October 30, 2008 in General
PCOer Chris Burke sends a visual report on the phenomenon of rubber, or, rebounding artwork.
Clients always want artwork as soon as possible but, strangely, there is always time for it to come back for changes.
We offer here an example of Chris’s work with before and after images showing the changes requested in a complex piece of caricaturing he did recently. First, here is the original and approved piece of art.
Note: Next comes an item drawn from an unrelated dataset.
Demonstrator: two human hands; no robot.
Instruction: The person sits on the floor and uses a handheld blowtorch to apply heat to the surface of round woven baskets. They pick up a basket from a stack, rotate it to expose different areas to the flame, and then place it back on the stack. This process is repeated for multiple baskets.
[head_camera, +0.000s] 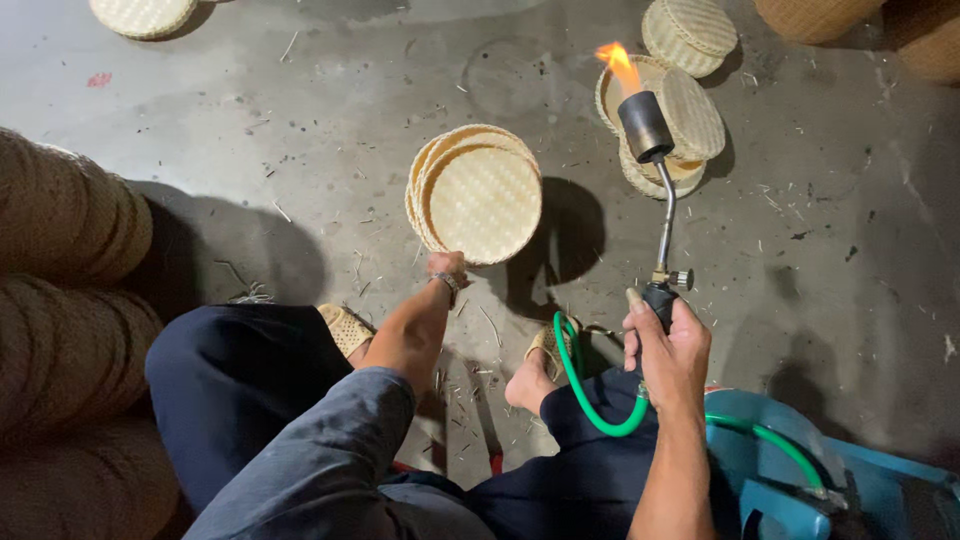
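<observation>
Left of the torch (655, 190), the left hand (447, 268) pinches the lower rim of a small stack of round woven trays (480, 195), tilted up on edge so their faces meet the heat; fingers clamped on the rim, trays above them. Right hand (668, 350) wraps the torch handle, flame (618, 62) kept apart from the trays, green hose (590, 395) trailing below.
</observation>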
October 29, 2008 in General
Whenever there is a show dedicated to a big name in the world of painting, such as Monet or Rothko, the media describes it as a “blockbuster exhibition”. Well, this must be the equivalent in the cartooning world, as it features one of the giants of the artform: Carl Giles (1916-1995).
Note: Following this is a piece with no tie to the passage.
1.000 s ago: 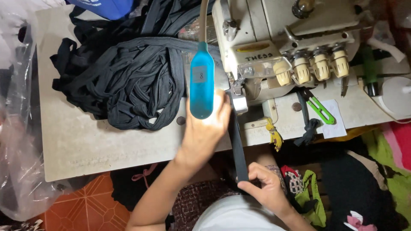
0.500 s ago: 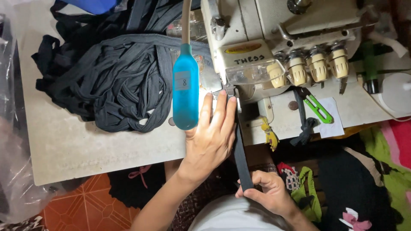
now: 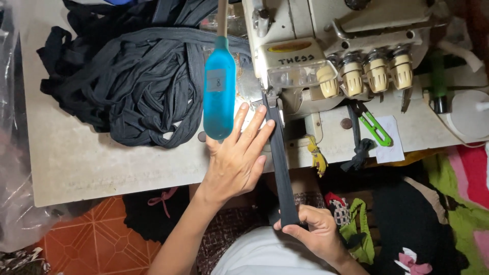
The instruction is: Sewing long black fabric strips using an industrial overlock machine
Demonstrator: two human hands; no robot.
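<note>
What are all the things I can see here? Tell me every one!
sewing machine: one, cream, top right of the table
black strip: one, black, runs from the machine down to the lap
pile of strips: one heap, black, top left of the table
blue lamp head: one, blue, hanging over the table beside the machine
snips: one, green handles, on the table right of the machine
table: one, pale grey, under it all
clothes heap: several pieces, black, green, pink, lower right
left hand: flat, fingers against the black strip
right hand: pinching the black strip's lower end
</note>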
The exhibition of more than 80 works includes wonderful colour covers as well as drawings never reproduced in the annuals. His studio is recreated complete with desk, drawing board and reference material. Also revealed are less familiar aspects of his career including his time as an animator, his propaganda work for the Ministry of Information and his work as cartooning war correspondent.
The Cartoon Museum, Little Russell Street, London, is open: Tues-Sat, 10.30am-5.30pm and Sun 12pm-5.30pm. Admission: Adults £4, Concessions £3, Free to Under 18s and students.
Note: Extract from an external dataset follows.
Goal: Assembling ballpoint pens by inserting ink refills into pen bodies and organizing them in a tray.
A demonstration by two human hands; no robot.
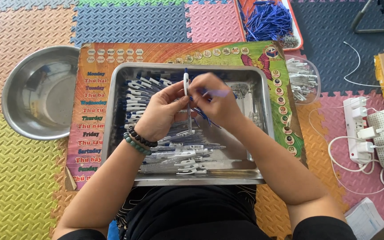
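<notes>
Two wrist bracelets [139, 140] (left arm) – left hand [161, 113] and right hand [216, 100] both grip one pen [186, 84] over one steel tray [263, 115].

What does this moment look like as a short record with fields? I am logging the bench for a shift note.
left hand: holds a white pen upright over the tray
right hand: fingers pinched at the same pen, beside the left hand
steel tray: holds many white and blue pens lying flat
steel bowl: left of the tray, on the foam mat
clear tub: right of the tray, holds white parts
red tray: far side, piled with blue refills
</notes>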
Here are two must-see cartoon exhibitions which are currently running:
Steve Bell’s Drawing Politics and Other Animals is a free exhibition at the Lightbox, in Woking. Re-live the political scandals of the 1980s and 1990s through the drawings and original artwork of Britain’s most renowned political cartoonist.
Cartoons and Coronets: The Genius of Osbert Lancaster is at the Wallace Collection in West London. This free exhibition, which marks the centenary of Lancaster’s birth, celebrates his astonishing range as an artist and as a chronicler of style and fashion.
October 28, 2008 in News
October 27, 2008 in General
The clocks have fallen back, and subsequently the nights are drawing in, so as we race towards Christmas publishers are putting out books on cartooning. Here’s a selection of recent example that may be filling stockings come December.
First up is The History of the Beano: The Story so Far, a comprehensive round-up of the iconic DC Thompson comic from the last 70 years, here reviewed by the Daily Record and by Danny Baker in The Times. This book also ties in with the recent exhibitions in Dundee and the Cartoon Museum in London.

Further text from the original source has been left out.